## TASK DIRECTIONS
State only how many lines below include the word "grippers".

## INFORMATION PROVIDED
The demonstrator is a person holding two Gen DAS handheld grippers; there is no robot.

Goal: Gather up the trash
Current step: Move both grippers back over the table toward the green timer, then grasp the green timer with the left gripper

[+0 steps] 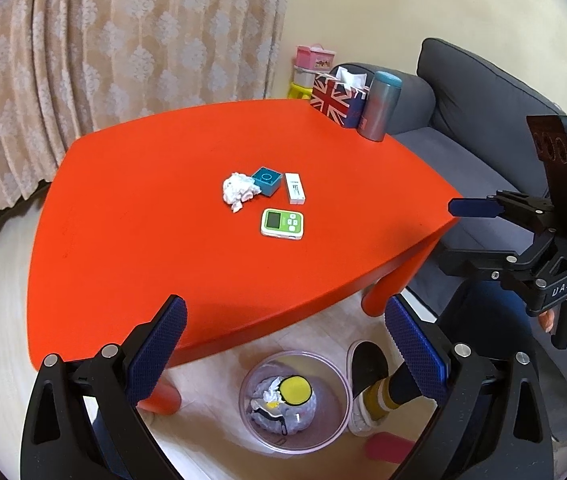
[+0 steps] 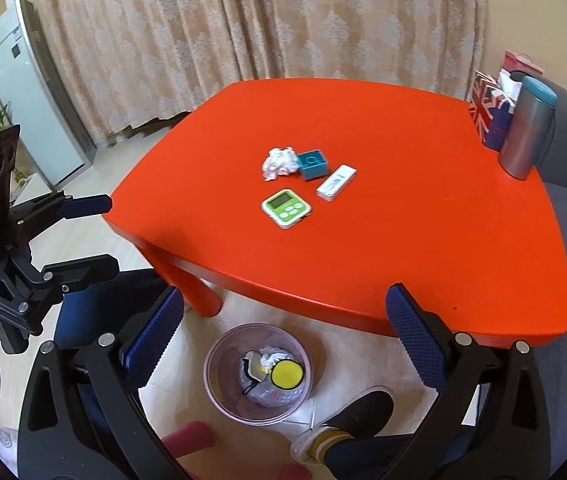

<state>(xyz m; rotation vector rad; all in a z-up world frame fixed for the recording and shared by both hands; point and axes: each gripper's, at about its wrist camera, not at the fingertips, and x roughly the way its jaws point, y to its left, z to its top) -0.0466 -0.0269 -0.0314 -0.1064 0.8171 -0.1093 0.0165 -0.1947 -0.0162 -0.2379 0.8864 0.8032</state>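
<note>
A crumpled white tissue (image 1: 238, 191) lies mid-table on the red table (image 1: 131, 208), touching a teal box (image 1: 267, 181); it also shows in the right wrist view (image 2: 279, 162). A clear trash bin (image 1: 294, 402) stands on the floor below the table's near edge, holding wrappers and a yellow disc; it shows in the right wrist view too (image 2: 258, 374). My left gripper (image 1: 285, 344) is open and empty, above the near edge. My right gripper (image 2: 284, 334) is open and empty, also short of the table; it appears at the right of the left wrist view (image 1: 459, 236).
A white stick-shaped device (image 1: 295, 188) and a green timer (image 1: 282, 223) lie by the tissue. A flag-print tissue box (image 1: 333, 102) and a grey tumbler (image 1: 379, 106) stand at the far corner. A grey sofa (image 1: 483, 120) is beside the table. The person's foot (image 1: 369, 384) is by the bin.
</note>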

## YOUR SOLUTION
2